What would she do, she wondered that night when she was eight. She would have to walk into town in the morning and go up and down the streets looking for him. She would go to the hospital and then to the police station. She would have to say, Excuse me, I’m looking for Patrick John Lovell.
But she never had to do these things because her father nearly always came home. That night, late, or the next. She would hear the caravan door swing open. The crickets would lower their voices. All the bush noises would become just the normal every-night cracking and springing of twigs. His parka would rustle. A match would flare. He’d bump into the table and swear.
That morning by the dry riverbed his face was puffed up from the drinking, and he was covered in dirt and grass from where he’d slept.
Rose said, ‘I thought you weren’t coming home.’
He said, ‘Well, I did.’
She said, ‘I thought I’d have to go to the police station.’
He said, ‘If you do that we’ll be up shit’s creek – they’ll take you off me and put you in an orphanage.’
The orphanage.

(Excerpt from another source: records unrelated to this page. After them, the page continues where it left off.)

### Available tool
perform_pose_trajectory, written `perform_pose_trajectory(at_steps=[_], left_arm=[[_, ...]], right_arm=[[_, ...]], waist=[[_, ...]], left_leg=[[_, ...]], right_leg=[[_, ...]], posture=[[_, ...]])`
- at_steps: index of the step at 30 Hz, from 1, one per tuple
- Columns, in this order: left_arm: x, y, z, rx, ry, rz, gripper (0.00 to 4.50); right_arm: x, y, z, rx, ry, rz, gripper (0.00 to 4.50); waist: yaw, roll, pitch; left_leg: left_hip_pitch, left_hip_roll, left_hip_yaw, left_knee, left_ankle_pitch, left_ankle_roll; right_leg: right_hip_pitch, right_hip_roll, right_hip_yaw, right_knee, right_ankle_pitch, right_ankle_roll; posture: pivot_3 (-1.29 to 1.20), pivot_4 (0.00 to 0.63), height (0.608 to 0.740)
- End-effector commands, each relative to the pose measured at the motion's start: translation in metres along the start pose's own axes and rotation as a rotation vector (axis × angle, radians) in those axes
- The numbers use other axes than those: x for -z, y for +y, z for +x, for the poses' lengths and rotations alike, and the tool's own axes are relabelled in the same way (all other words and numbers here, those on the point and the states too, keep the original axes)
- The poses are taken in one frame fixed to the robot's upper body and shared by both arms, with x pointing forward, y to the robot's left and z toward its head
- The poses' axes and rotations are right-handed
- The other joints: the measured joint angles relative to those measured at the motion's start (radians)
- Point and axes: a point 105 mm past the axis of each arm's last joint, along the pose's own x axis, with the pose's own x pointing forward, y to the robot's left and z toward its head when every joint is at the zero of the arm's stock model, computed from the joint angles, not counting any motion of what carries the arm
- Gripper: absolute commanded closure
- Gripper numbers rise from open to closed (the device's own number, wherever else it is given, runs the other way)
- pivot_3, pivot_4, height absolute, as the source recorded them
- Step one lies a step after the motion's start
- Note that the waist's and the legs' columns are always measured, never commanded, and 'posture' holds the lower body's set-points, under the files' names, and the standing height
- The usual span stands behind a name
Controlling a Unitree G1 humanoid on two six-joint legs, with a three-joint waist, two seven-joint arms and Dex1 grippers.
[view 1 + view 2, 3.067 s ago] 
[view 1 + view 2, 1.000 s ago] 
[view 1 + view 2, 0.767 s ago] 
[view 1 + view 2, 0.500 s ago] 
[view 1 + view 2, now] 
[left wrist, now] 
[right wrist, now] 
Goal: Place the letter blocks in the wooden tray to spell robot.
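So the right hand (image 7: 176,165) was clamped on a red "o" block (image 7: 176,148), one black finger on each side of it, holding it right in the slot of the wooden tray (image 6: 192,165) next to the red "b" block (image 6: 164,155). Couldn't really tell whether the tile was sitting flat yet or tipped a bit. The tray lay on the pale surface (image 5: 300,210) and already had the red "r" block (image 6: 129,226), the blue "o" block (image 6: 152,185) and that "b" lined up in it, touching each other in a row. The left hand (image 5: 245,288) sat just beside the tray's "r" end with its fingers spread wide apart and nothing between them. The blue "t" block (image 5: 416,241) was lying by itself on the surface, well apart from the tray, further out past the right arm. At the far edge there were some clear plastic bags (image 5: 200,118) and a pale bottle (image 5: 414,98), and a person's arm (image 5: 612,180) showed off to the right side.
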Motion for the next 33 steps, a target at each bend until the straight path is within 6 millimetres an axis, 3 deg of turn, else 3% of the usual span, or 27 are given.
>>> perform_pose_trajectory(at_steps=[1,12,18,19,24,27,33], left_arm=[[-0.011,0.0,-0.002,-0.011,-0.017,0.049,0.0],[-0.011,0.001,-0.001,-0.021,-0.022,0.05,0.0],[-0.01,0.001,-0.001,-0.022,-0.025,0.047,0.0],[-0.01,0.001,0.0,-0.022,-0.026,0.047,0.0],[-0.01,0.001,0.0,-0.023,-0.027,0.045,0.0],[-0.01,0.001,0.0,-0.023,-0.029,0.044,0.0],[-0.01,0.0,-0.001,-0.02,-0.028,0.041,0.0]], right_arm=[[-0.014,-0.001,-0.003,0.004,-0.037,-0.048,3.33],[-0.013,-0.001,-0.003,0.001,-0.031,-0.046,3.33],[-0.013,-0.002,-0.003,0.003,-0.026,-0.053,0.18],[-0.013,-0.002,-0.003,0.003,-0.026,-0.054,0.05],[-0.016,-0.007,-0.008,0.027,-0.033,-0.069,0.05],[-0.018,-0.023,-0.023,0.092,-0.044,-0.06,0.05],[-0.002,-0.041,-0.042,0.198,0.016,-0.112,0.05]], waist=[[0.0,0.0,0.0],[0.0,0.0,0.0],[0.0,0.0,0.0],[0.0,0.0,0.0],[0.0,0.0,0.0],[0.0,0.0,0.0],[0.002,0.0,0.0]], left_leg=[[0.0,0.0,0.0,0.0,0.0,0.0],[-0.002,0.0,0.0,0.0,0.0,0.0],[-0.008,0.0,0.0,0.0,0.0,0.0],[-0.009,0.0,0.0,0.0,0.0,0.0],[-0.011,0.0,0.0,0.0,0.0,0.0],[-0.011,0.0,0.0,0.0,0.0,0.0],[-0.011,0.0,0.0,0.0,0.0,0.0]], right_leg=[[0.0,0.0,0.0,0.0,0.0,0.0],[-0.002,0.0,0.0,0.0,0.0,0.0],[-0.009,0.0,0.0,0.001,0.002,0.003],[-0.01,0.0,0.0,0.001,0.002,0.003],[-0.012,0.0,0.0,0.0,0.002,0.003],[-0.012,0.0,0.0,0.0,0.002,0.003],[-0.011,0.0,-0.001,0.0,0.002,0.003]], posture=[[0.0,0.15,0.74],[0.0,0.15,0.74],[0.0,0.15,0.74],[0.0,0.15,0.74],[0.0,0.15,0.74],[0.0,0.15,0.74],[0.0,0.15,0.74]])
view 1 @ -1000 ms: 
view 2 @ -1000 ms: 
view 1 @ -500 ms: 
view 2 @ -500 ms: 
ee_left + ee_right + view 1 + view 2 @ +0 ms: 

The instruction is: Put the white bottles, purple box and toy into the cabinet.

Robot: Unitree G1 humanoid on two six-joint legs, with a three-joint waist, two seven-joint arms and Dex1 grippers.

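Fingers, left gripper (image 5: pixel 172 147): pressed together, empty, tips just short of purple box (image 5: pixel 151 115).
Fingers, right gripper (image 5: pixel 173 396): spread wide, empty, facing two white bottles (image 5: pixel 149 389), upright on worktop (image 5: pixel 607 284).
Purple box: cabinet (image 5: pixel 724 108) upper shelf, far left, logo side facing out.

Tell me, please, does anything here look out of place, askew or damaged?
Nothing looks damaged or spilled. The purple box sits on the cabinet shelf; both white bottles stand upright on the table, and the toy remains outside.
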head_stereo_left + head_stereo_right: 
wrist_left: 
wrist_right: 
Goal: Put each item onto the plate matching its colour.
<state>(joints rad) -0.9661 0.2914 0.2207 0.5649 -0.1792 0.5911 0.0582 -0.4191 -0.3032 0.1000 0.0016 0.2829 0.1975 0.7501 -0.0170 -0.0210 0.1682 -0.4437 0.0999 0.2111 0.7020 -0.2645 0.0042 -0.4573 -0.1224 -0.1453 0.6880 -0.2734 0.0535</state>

She imagined cold wooden floorboards, porridge at a long table, bunk beds, dirty-faced kids.
Now, in a caravan in paradise, she hears her father come home late in the night. He smells of the sea, sweaty, briny; she squeezes her eyes closed in the dark. He smells huge. He fills up the caravan with his odour. She hears him singing softly, a low lilting tune. She waits for him to stumble, but he doesn’t. She waits for the bloody beer-sodden stench of his clothes to reach her, but it doesn’t.
She sits up when he opens her curtain a fraction.
‘Where have you been?’ she says.
‘Where have you been, more to the point? Elaine reckons Pearl’s mother was here last night looking for you both.’
‘We got stuck on the mountain in the dark.’
He raises his eyebrows approvingly, her excuse accepted.
‘I’ve been fishing,’ he says. ‘That bloke called Frank. Night fishing. What a crack. Caught fifteen.’
‘They stink.’
‘But they’ll taste good,’ he says and smiles in the dark like a little boy.
After he has finished in the kitchen, after she hears him shed his clothes and climb into his bed, she pulls her curtain shut. She turns on her bedside light, opens the bedside drawer, brushes out her hair to calm herself. Seventy-one strokes. Seventy-one strokes. She presses her fingers to her eyes. What did her mother look like? It’s such a simple thing to remember your mother’s face, yet there is nothing there in her mind but a clean blank space.